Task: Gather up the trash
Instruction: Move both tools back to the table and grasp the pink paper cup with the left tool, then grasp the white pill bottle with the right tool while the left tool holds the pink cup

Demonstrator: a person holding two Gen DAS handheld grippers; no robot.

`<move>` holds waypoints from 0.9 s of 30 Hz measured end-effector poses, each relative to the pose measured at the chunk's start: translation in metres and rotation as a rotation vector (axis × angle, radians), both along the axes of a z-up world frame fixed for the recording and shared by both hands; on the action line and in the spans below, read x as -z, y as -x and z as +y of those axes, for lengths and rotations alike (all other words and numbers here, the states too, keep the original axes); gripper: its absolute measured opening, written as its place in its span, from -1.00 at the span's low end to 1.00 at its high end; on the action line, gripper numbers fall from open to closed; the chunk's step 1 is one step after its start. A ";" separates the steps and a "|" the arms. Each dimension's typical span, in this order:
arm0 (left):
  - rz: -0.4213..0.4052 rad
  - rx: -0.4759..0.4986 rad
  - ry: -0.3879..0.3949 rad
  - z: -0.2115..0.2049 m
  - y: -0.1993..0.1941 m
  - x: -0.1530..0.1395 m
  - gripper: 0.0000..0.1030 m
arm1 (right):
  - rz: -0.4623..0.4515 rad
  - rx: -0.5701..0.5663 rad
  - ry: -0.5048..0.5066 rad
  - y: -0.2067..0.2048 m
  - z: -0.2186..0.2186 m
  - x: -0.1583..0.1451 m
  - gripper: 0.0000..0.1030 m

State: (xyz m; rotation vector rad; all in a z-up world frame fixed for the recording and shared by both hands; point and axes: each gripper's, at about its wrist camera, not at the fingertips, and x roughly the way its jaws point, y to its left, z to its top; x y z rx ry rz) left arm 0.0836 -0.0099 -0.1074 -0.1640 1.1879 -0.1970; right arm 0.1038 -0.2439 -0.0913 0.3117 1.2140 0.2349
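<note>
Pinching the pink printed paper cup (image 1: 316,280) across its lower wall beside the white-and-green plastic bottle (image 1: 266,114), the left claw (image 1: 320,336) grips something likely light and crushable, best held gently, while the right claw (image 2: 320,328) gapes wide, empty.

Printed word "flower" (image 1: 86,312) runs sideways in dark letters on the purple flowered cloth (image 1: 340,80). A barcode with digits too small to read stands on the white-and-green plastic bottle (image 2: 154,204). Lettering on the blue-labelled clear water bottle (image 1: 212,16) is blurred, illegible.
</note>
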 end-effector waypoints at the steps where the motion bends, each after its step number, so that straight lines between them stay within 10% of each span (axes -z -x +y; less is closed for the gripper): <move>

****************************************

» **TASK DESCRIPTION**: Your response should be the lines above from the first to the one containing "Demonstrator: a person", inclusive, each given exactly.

» **EXPECTED ANSWER**:
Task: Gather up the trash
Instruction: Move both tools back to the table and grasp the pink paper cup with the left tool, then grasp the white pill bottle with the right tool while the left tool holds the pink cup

Demonstrator: a person holding two Gen DAS handheld grippers; no robot.

That completes the exercise.